We decided to take a bike rickshaw back to our guesthouse as we felt we surely had done enough walking that day. To top of the iceberg of craziness the day had brought, our bike driver insisted on telling us all about his love life and how he handles his girlfriends next to his wife. Oh how I was ready to get back to our room and close the door behind me. As we had to catch the train to Agra the next morning we decided to go for food and then have an early night. Coming back from dinner Mike complained about feeling a bit weak and having a dodgy stomach. I blamed it on the food we just had, assuring him he would feel better in the morning. I couldn´t have been more wrong.

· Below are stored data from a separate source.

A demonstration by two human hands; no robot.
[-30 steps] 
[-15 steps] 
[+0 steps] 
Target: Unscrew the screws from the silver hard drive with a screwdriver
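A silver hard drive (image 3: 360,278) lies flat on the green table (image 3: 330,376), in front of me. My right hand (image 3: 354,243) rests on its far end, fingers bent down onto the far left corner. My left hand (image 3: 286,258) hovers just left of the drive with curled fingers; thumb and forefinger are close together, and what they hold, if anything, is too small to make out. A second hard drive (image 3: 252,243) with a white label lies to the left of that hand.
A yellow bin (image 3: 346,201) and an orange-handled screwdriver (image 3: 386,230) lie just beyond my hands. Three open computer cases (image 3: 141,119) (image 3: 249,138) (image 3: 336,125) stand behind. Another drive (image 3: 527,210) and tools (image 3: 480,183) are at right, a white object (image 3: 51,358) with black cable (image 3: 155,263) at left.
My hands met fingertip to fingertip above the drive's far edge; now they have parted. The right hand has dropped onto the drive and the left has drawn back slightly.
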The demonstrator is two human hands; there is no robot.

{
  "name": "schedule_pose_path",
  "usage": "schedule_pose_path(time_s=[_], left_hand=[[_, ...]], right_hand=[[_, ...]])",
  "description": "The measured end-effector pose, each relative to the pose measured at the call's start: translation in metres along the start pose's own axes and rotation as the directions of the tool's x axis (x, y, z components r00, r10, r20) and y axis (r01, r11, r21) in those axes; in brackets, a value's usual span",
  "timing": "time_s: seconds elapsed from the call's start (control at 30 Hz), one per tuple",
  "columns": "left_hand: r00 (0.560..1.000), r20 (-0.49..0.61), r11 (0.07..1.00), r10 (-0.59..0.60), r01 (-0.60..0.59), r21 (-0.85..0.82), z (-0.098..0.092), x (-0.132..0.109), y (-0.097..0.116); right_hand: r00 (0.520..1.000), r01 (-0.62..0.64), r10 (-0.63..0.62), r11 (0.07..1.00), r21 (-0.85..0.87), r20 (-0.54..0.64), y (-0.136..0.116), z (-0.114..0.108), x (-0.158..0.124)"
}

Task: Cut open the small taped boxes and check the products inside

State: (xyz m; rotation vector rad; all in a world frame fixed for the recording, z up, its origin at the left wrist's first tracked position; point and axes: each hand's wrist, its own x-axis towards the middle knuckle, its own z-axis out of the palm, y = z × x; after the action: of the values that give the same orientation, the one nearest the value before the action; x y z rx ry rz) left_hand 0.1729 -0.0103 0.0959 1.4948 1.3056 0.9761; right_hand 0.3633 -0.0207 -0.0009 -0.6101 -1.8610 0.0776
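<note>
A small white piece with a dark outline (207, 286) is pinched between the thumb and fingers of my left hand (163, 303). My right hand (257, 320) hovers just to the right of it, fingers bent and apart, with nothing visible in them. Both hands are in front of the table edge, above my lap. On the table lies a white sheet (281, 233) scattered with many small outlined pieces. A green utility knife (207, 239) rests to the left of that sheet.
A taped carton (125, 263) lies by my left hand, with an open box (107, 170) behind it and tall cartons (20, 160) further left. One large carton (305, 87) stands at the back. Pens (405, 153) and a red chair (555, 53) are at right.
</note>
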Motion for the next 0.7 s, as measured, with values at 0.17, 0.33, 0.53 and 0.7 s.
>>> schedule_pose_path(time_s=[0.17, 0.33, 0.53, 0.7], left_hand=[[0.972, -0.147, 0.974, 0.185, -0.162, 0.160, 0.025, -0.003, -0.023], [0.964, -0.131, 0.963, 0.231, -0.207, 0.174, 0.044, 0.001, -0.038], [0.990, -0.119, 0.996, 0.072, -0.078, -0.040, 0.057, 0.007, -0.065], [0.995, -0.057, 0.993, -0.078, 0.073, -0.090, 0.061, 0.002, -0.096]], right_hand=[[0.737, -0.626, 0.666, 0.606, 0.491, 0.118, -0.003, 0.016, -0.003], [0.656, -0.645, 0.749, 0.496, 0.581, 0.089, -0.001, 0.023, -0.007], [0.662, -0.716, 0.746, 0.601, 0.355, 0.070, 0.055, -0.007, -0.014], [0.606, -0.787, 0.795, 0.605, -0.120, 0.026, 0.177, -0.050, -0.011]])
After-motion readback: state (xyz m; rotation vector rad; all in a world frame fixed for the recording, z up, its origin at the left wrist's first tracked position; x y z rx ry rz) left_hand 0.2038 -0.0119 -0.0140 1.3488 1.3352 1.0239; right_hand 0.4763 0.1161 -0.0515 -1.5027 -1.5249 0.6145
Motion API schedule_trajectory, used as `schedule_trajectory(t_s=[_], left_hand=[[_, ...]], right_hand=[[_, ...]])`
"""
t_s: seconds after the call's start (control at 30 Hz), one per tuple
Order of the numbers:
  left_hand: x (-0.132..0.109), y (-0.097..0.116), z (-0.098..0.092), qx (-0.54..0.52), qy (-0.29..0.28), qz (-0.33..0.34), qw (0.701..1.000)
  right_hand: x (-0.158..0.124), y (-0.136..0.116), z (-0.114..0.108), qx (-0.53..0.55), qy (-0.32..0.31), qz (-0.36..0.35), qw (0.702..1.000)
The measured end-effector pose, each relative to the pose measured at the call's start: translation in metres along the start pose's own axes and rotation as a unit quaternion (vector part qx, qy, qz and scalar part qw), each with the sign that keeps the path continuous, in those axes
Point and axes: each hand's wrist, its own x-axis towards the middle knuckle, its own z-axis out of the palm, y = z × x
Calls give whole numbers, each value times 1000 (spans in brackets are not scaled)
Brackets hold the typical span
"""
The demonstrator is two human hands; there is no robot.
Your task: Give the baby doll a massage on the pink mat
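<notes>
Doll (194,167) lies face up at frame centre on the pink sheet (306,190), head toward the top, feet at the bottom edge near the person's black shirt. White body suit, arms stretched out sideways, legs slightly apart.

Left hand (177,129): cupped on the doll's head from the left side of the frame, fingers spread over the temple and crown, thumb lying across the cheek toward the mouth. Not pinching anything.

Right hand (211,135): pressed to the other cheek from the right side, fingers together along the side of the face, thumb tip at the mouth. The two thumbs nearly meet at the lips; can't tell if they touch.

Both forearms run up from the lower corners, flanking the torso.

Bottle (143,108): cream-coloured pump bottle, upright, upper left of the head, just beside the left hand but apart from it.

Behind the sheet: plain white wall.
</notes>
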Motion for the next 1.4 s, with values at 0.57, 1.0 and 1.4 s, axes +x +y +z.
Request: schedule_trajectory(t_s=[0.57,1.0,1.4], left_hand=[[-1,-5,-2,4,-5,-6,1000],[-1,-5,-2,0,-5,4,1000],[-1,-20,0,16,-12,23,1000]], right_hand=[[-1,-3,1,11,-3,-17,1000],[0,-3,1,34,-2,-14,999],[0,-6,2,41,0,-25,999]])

I woke up at midnight. And oh dear I felt bad. My stomach was in a pain I had never felt before. I ran to the toilet and let me put it like this (without going too much into details because let´s be honest here no one really wants to know this in detail) – I was glad we had a toilet AND a bucket in the bathroom. Thinking that at least now the food from last night wasn´t in my body anymore so it couldn´t do much more harm I went back to bed. But it didn´t turn out like I hoped. I woke up again at 1 am, ran to the bathroom and as we say in Germany “Vomited my soul out of me”. This would go on for the rest of the night: I literally woke up every hour and hardly made it to the bathroom. While my dearest boyfriend was sleeping peacefully through it all. To be fair it wouldn´t turn out much better for him. We woke up in the morning and it was his turn to run to the toilet. Then and there we had to accept it: Both of us had gotten sick – a phenomenon known in India as the Delhi Belly. No one knows exactly why but fact is that 80 % of people visiting Delhi get sick. Most people think it is because of Delhi´s very dirty tab water. All the food is prepared with tab water, the plates you are eating from are washed with it, the water coming out of the shower entering your mouth by accident – there are a hundred natural situations where you come in contact with it. And then you can obviously do it like Mike and me and have a night on the whiskeys with lots and lots of ice cubes. Smart. (Okay we don´t actually know what got us sick but if I had to bet I would bet on those lovely little ice cubes.)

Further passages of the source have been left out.